_WORK INSTRUCTIONS_.
The data should be printed in full, character for character.
┌──
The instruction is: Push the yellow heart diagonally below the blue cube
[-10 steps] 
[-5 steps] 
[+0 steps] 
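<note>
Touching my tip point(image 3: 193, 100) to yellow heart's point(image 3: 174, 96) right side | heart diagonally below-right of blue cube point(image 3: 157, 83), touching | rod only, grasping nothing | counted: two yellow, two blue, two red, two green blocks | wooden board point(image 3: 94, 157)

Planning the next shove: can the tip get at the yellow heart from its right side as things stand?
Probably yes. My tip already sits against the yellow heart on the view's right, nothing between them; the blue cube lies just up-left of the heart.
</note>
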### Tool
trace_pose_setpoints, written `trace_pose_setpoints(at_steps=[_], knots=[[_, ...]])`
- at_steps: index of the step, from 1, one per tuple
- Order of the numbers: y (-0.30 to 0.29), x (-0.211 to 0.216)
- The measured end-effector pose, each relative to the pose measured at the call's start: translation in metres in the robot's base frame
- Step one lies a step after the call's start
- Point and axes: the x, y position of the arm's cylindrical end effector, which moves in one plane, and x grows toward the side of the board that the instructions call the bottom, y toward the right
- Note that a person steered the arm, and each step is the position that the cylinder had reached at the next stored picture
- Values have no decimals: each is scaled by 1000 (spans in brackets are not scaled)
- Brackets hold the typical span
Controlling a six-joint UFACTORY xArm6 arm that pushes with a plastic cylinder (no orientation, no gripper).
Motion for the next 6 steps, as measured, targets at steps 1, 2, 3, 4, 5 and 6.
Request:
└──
_ANSWER AREA_.
The instruction is: Push the yellow heart diagonally below the blue cube
[-10 steps] 
[-5 steps] 
[+0 steps] 
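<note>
Touching my tip point(image 3: 193, 100) to yellow heart's point(image 3: 174, 96) right side | heart diagonally below-right of blue cube point(image 3: 157, 83), touching | rod only, grasping nothing | counted: two yellow, two blue, two red, two green blocks | wooden board point(image 3: 94, 157)

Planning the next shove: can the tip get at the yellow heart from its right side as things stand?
Probably yes. My tip already sits against the yellow heart on the view's right, nothing between them; the blue cube lies just up-left of the heart.
</note>
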### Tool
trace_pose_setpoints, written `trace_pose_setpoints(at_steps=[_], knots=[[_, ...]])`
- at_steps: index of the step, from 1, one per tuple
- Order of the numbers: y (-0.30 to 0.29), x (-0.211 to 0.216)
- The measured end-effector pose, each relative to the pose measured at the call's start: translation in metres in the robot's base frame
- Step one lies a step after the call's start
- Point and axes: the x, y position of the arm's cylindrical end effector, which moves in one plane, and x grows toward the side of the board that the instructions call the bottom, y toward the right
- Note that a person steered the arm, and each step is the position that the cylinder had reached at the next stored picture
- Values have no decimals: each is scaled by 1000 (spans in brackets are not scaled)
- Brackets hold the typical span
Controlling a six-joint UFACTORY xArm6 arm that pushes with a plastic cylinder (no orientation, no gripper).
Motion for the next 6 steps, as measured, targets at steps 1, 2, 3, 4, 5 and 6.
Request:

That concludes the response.